Empirically, my attempt for the performance at ECA was to have roughly an equal number of positive and negative feedback relationships in each DSP unit. This way, the interplay between these relationships should keep the system on the edges of its state transitions, which, in turn, should enhance variety and complexity. A more deterministic approach for connecting the parameters and have a roughly equal number of the two types of relationships could be the following.
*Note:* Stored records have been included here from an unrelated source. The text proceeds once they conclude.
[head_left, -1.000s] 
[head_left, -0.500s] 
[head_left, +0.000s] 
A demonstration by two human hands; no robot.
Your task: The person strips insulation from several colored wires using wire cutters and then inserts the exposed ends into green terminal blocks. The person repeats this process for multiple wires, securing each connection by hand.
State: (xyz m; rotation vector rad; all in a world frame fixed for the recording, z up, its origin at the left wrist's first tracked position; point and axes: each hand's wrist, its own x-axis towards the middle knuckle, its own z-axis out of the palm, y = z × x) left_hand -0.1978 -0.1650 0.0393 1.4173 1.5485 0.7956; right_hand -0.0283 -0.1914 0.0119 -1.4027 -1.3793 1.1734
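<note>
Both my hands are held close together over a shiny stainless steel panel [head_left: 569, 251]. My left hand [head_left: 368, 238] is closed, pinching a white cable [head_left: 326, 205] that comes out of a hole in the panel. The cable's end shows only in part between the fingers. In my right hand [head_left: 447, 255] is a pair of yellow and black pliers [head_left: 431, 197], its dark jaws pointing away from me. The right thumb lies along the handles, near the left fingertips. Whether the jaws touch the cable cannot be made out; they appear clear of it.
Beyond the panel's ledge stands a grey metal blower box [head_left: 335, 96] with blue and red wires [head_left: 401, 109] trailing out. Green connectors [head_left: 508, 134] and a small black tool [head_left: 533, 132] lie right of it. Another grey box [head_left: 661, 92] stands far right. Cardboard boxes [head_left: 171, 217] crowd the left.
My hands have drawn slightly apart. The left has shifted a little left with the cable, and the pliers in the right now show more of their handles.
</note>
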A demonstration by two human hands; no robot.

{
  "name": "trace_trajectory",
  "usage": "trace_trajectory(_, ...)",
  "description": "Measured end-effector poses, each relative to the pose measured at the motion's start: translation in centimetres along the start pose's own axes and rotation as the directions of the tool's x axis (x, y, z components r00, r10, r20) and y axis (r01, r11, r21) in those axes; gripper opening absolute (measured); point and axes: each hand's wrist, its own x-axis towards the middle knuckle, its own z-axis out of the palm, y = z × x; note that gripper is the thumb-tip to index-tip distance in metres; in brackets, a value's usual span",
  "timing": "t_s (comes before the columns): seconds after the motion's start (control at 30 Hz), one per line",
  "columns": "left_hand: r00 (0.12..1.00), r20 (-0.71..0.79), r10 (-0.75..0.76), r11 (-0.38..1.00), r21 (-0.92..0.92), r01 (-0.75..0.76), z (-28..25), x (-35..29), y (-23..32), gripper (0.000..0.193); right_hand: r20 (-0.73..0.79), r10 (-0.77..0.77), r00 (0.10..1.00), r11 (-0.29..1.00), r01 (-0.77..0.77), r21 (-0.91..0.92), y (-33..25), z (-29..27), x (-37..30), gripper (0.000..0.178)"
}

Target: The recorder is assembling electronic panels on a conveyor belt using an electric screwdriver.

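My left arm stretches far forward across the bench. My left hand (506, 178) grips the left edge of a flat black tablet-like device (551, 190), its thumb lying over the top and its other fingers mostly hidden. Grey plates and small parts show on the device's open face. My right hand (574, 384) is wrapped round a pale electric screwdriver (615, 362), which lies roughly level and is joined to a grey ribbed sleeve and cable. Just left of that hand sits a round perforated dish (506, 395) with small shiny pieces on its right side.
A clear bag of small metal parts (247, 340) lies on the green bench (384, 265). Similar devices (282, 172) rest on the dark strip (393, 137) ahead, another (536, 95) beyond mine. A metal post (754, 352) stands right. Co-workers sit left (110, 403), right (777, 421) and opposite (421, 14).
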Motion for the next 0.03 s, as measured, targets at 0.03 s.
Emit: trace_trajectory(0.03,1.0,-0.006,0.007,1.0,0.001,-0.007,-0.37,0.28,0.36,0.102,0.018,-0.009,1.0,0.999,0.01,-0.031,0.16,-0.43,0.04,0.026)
Assuming that a DSP unit has the parameters A, B, C, D, E, F, G, if we base the connections on only one of the two main factors determining self-oscillation (energy amount or spectral content), we can apply the counterbalancing relationship among successive pairs: A-B, B-C, …, F-G. This way, the relationship which started at A-B will be flipping from negative to positive each time that the function is applied, and, relative to each parameter, half of the remaining parameters will have a negative feedback relationship, whereas the remaining half will have a positive one.
Finally, a further improvement of this idea might be that of having a bidimensional control interface, for example the x-y coordinates of the mouse cursor rather than a single fader, so that the time-domain-based relationships could be mapped on one axis, while the frequency-domain-based ones could be mapped on the other, creating a weighted interpolation between the two when exploring the bidimensional area.